A three year deal, the money was contributed by Lung Biotechnology PBC, a wholly-owned subsidiary of United Therapeutics Corporation (NASDAQ: UTHR), that is also working with 3D Systems.

Time - Funding - Announcement - Dr - Esker

At the time of the funding announcement, Dr. Esker commented, “This alliance with Lung Biotechnology will greatly enhance our ability to accomplish our ultimate goal of providing an unlimited supply of organs to save human lives.”

Highlighting the transplantable organ shortage, Dr. Esker added:

IT - MY - PASSION - BECAUSE - TRANSPLANT

“IT’S MY PASSION BECAUSE I’M A TRANSPLANT SURGEON; I DON’T WANT ANYONE TO DIE WHILE THEY’RE WAITING FOR A TRANSPLANTABLE ORGAN.”

An alternative to animal testing?

Dr - Ekser - Team - IUSM - Xenotransplantation

Dr. Ekser and the team are responsible for IUSM’s xenotransplantation lab. Xenotransplantation is the practice of cross-species transplantation and, due to close biological similarities, the team is working develop ways of producing pig organs that can be donated to humans.

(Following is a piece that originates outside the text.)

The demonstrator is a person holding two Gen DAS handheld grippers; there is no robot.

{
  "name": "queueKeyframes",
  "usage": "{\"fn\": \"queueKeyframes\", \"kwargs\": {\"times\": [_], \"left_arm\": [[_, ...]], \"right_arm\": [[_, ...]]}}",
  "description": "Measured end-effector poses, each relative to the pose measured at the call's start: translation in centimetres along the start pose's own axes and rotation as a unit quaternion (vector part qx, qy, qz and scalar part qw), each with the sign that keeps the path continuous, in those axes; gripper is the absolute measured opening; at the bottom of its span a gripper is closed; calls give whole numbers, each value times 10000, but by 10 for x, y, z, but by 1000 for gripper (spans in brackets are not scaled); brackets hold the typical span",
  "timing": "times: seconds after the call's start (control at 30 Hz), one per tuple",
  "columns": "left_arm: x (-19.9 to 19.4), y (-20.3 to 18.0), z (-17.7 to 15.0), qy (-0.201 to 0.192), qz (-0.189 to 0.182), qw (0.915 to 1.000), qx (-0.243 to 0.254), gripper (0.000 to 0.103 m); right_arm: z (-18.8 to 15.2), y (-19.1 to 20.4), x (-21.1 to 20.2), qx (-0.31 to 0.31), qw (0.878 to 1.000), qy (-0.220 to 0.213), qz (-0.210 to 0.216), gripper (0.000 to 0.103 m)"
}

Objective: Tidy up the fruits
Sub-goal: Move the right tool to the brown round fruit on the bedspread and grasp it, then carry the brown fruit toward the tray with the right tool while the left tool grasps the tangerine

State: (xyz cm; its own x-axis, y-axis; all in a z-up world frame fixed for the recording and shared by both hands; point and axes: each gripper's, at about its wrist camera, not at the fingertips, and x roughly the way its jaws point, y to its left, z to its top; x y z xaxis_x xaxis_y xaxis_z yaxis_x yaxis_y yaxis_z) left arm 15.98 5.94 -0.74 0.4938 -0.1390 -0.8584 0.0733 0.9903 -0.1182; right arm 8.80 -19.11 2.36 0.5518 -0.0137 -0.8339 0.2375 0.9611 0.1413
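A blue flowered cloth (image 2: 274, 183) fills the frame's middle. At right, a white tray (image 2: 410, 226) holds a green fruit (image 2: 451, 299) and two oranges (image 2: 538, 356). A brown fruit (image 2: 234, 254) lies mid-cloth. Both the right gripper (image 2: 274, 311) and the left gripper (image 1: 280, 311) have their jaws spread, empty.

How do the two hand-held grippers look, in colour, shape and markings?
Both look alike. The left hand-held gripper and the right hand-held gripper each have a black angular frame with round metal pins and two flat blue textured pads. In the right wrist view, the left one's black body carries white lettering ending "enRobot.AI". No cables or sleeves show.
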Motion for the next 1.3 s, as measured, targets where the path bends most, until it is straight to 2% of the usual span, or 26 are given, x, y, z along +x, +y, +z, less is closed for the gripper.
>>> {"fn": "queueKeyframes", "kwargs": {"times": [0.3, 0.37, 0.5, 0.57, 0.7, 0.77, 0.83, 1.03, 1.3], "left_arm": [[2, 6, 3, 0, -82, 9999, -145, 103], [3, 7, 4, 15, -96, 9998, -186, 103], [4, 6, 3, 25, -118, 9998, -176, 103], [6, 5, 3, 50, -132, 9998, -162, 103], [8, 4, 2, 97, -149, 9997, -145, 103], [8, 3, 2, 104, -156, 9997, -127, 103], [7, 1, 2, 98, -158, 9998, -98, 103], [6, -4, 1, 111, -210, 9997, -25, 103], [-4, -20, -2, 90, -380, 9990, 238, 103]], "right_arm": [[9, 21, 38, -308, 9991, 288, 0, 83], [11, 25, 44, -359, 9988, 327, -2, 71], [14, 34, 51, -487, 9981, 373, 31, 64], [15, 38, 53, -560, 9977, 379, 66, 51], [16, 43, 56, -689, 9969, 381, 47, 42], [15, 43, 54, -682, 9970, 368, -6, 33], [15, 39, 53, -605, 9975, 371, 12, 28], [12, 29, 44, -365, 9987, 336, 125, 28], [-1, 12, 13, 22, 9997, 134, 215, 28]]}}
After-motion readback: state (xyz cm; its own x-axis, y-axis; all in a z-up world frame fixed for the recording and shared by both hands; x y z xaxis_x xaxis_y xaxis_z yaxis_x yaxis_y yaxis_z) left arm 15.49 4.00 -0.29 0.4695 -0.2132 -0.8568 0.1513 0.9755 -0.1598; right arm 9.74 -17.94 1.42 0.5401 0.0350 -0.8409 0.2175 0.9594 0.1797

In one area of interest, the IUSM team is working with CRISPR gene editing to bioengineer pig organs that are even more suited to human transplant.

Area - Team - Organs - Sample - Pig

In a second area, the team is investigating how to use 3D bioprinting to grow organs from a sample of pig cells, eradicating the use of live animal.

3D bioprinting technology used at IUSM is the Kenzan method, marketed in the Regenova 3D bioprinter from Cyfuse Biomedical K.K. A “scaffold-free” approach, the Kenzan method is based on a needle array, tightly arrange into a square.

Representation - Kenzan - Method - Image - Cyfuse

Graphic representation of the Kenzan method. Image via Cyfuse Biomedical K.K.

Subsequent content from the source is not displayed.